Assigned task | The reply should contain all the data below, repeated exactly, and none of the images.
** The data follows **
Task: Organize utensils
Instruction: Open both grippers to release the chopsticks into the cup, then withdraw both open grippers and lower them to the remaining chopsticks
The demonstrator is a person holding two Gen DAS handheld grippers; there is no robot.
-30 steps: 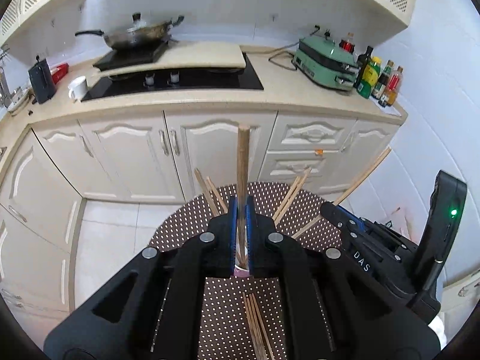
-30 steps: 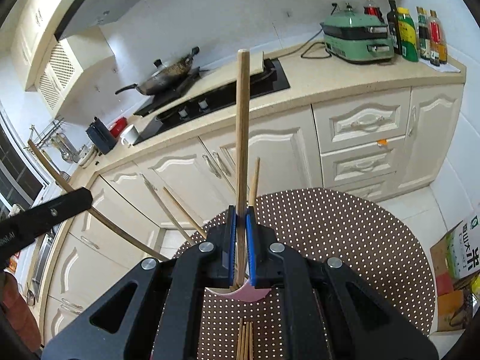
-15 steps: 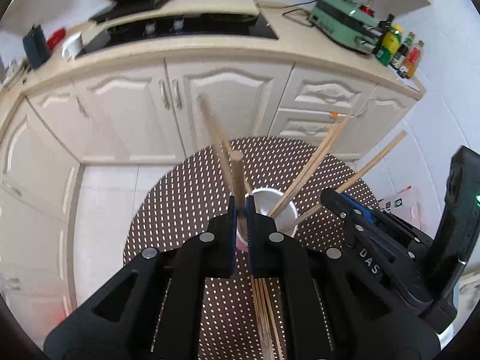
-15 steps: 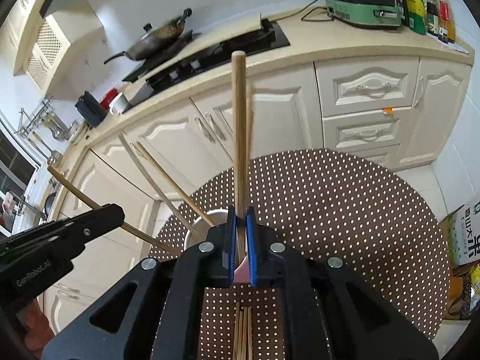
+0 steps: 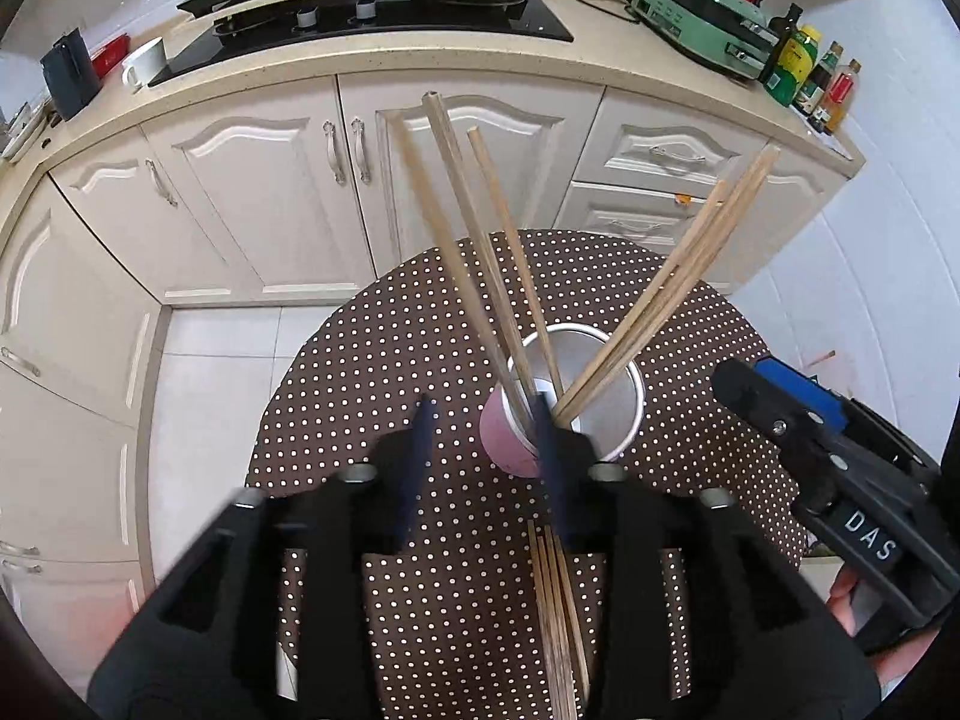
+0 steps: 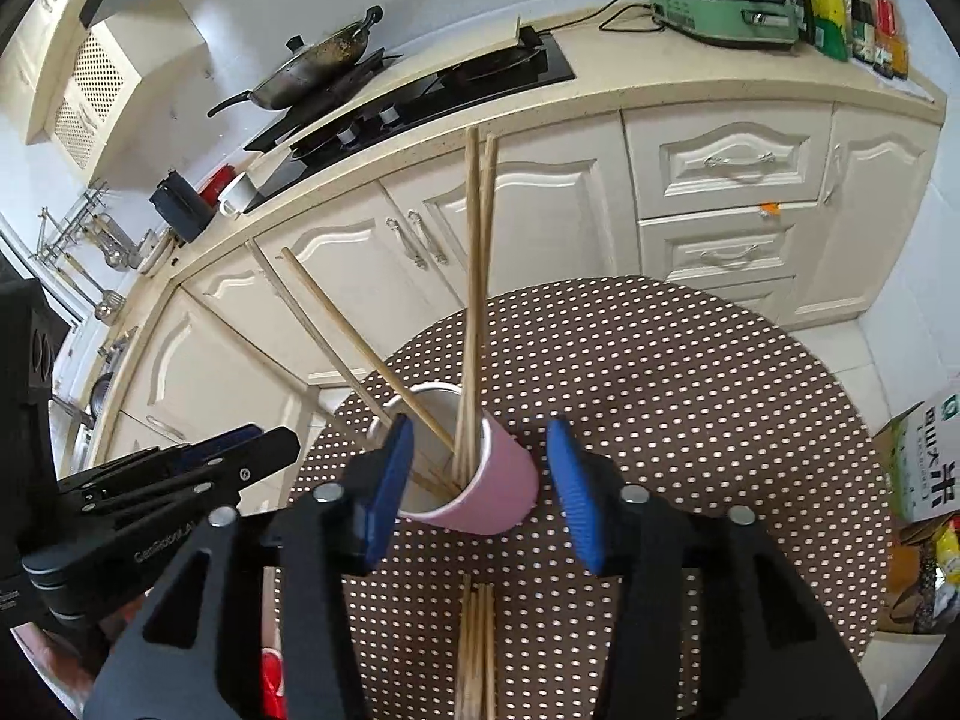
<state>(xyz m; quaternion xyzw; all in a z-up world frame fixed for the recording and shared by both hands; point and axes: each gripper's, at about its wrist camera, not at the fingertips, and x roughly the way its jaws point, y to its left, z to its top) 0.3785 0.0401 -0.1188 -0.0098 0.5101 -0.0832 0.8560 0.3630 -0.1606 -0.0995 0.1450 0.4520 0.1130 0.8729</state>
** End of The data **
Answer space |
Task: Organize utensils
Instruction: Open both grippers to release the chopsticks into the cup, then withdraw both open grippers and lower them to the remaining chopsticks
The demonstrator is a person holding two Gen DAS handheld grippers; there is no robot.
-30 steps: 
-30 steps: 
-15 steps: 
-15 steps: 
+0 steps: 
+0 steps: 
<state>(xyz m; quaternion xyzw; all in a z-up world frame fixed for the recording and shared by both hands; point and axes: each gripper's, at about its wrist camera, not at the fingertips, and x roughly the way its jaws point, y to its left, z to its top) 0.3785 0.0401 -0.1188 -0.0098 0.5101 -0.0832 0.8560 0.3630 -0.1606 -0.0995 0.1450 0.4520 0.1130 0.8729</state>

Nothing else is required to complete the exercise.